Weniger Abfälle bei Großveranstaltungen

Auch bei den internationalen Sportverbänden wächst das Bewusstsein, nachhaltige Konzepte zu entwickeln. Der europäische Fußballverband UEFA als einer der großen Dachverbände hat mehrere Aufgabenbereiche identifiziert und ist auf unterschiedlichen Feldern tätig.
"Es geht um CO2-Ausstoß bei Großveranstaltungen. Da will man versuchen, das ein bisschen durch Aktionen zu reduzieren. Man hat natürlich das Thema Reduzierung von Abfällen mit Einweggeschirr und Einwegbechern. Natürlich auch das Lieferkettenmanagement, das Merchandising, die Bekleidung und die Trikots. Das ist ein großes Thema."
Dass Handlungsbedarf besteht, verdeutlicht der CO2-Ausstoß bei der letzten Fußballeuropameisterschaft 2016 in Frankreich. Nach Angaben der UEFA wurden während der EM mehr als 2,8 Millionen Tonnen emittiert. Das entspricht ungefähr 2,6 Millionen Flugreisen Paris–New York hin und zurück. Aber nicht nur bei den Verbänden gibt es inzwischen erste Denk- und Handlungsansätze.
Auch bei den Vereinen der Fußballbundesliga bewegt sich etwas. Aktiv sind bisher der VfL Wolfsburg, Bayer Leverkusen, der SC Freiburg, der VfB Stuttgart, der FSV Mainz 05 und der 1. FC Köln. FC-Geschäftsführer Alexander Wehrle möchte gerne, dass die Rheinländer in puncto Nachhaltigkeit Vorreiter in der Bundesliga werden.
Im letzten Herbst erhielten die Kölner von TÜV-Mann Brendle als erster Bundesligist das Nachhaltigkeitszertifikat. Für die kommenden Jahre hat sich der FC ehrgeizige Ziele gesteckt:
"Die haben Hunderte von Fanshopartikeln, auch ihre Sportbekleidung wollen die nach Nachhaltigkeitskriterien künftig beschaffen. Da gibt es ein mehrjähriges Programm. Jedes Jahr wollen sie eine bestimmte Zahl von Artikeln umstellen."

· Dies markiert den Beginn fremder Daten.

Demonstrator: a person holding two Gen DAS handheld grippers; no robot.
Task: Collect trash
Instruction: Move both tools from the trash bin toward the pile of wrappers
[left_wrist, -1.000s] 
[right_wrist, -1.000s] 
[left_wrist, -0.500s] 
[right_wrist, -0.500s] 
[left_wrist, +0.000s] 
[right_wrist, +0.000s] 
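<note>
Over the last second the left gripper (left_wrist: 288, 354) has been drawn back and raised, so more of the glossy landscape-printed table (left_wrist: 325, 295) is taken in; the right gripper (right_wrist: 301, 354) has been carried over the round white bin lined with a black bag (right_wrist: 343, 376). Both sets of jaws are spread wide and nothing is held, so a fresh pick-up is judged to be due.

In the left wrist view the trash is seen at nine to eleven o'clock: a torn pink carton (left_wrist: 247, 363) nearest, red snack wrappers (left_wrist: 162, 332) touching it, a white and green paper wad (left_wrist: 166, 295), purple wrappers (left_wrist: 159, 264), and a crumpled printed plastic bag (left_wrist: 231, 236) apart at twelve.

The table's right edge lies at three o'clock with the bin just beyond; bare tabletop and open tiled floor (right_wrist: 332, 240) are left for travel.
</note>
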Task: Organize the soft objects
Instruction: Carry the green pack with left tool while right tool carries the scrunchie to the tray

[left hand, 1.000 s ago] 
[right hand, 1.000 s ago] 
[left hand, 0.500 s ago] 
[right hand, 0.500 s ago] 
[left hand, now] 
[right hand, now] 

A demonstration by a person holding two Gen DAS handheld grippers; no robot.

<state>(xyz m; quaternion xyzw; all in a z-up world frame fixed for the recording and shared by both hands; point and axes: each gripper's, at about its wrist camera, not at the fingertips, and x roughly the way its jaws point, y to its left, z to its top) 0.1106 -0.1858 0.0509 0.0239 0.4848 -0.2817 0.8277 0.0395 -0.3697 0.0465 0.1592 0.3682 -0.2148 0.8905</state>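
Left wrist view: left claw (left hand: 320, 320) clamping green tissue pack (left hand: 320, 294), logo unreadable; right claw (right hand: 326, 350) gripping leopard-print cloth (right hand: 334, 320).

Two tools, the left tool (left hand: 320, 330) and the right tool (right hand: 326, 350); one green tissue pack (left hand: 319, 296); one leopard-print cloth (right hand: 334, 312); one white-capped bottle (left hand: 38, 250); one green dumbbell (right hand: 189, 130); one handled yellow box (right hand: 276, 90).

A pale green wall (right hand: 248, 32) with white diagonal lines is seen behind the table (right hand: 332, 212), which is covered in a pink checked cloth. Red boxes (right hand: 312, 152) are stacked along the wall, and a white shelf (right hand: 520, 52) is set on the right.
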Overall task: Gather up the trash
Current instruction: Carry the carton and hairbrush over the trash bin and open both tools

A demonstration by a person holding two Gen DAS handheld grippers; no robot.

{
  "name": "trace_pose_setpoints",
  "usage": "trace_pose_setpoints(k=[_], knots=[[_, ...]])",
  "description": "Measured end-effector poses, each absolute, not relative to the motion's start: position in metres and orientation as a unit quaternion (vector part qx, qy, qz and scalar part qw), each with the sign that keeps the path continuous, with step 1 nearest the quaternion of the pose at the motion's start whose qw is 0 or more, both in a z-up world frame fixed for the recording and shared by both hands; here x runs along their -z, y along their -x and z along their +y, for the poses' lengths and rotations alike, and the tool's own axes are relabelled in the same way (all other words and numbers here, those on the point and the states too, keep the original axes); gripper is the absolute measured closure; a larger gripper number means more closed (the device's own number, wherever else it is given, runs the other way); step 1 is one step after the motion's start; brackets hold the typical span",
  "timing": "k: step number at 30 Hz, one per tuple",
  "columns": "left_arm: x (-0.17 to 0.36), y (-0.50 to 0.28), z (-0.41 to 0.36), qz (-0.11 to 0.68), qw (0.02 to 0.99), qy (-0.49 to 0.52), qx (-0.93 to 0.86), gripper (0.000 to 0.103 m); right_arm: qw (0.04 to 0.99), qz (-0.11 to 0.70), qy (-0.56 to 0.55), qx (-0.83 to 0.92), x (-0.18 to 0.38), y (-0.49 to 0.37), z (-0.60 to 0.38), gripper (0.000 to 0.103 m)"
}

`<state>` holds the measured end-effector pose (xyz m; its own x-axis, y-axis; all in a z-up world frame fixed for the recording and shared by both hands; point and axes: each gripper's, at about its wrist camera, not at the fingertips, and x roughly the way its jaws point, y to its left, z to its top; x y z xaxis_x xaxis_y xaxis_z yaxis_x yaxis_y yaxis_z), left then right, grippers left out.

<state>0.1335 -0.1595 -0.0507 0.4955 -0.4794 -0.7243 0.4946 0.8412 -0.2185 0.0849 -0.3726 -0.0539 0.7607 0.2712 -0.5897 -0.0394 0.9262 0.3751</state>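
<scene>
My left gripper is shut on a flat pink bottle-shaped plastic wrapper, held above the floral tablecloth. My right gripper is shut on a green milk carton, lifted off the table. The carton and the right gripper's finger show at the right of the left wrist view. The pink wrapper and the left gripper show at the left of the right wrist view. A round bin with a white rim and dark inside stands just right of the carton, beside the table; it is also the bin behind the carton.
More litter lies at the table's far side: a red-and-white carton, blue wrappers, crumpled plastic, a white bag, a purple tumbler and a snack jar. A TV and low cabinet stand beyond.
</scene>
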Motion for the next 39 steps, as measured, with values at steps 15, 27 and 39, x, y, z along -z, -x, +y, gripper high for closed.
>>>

Berliner Verein will Zertifikat

Neben dem 1. FC Köln strebt nun auch ein Berliner Amateurfußballverein das Nachhaltigkeitszertifikat an: der FC Internationale aus dem Bezirk Tempelhof-Schöneberg. Der 1980 gegründete Klub hat ungefähr 1.200 Mitglieder. Brendle war von Anfang an als Spieler dabei. Heute ist der Umweltingenieur Nachhaltigkeitsbeauftragter des Vereins.
"Nachhaltigkeit ist natürlich ein Thema, dass von den Mitgliedern kommt. Auch von jüngeren Mitgliedern, die sagen, wir sind zwar sozial sehr gut - Integration -, aber die Nachhaltigkeit bedingt noch ein bisschen mehr."
Der FC Internationale hat sich in der Hauptstadt vor allem durch seine Sozial- und Integrationsarbeit einen Namen gemacht. Insbesondere im Kinder- und Jugendbereich ist der Verein sehr aktiv und hat mehr als 30 Nachwuchsmannschaften: Mädchen wie Jungen.
Beim Thema Nachhaltigkeit will der FC Internationale ein Impulsgeber für andere Vereine sein. Deshalb ist man auch in Gesprächen mit dem Landessportbund Berlin.
"Wir wollen das in die Breite bringen und nicht jetzt als Einzelprojekt darstellen. Wir möchten das so kommunizieren, dass es immer mehr werden."
Am kommenden Freitag wird der TÜV Rheinland den FC Internationale prüfen. Aber nicht von Oliver Brendle, sondern von einem seiner Kollegen. Sollte der Verein die Kriterien für das Zertifikat erfüllen, ist er eingeladen, seine Ideen auf der ZNU-Zukunftskonferenz für nachhaltige Unternehmensführung am 12. Mai vorzustellen.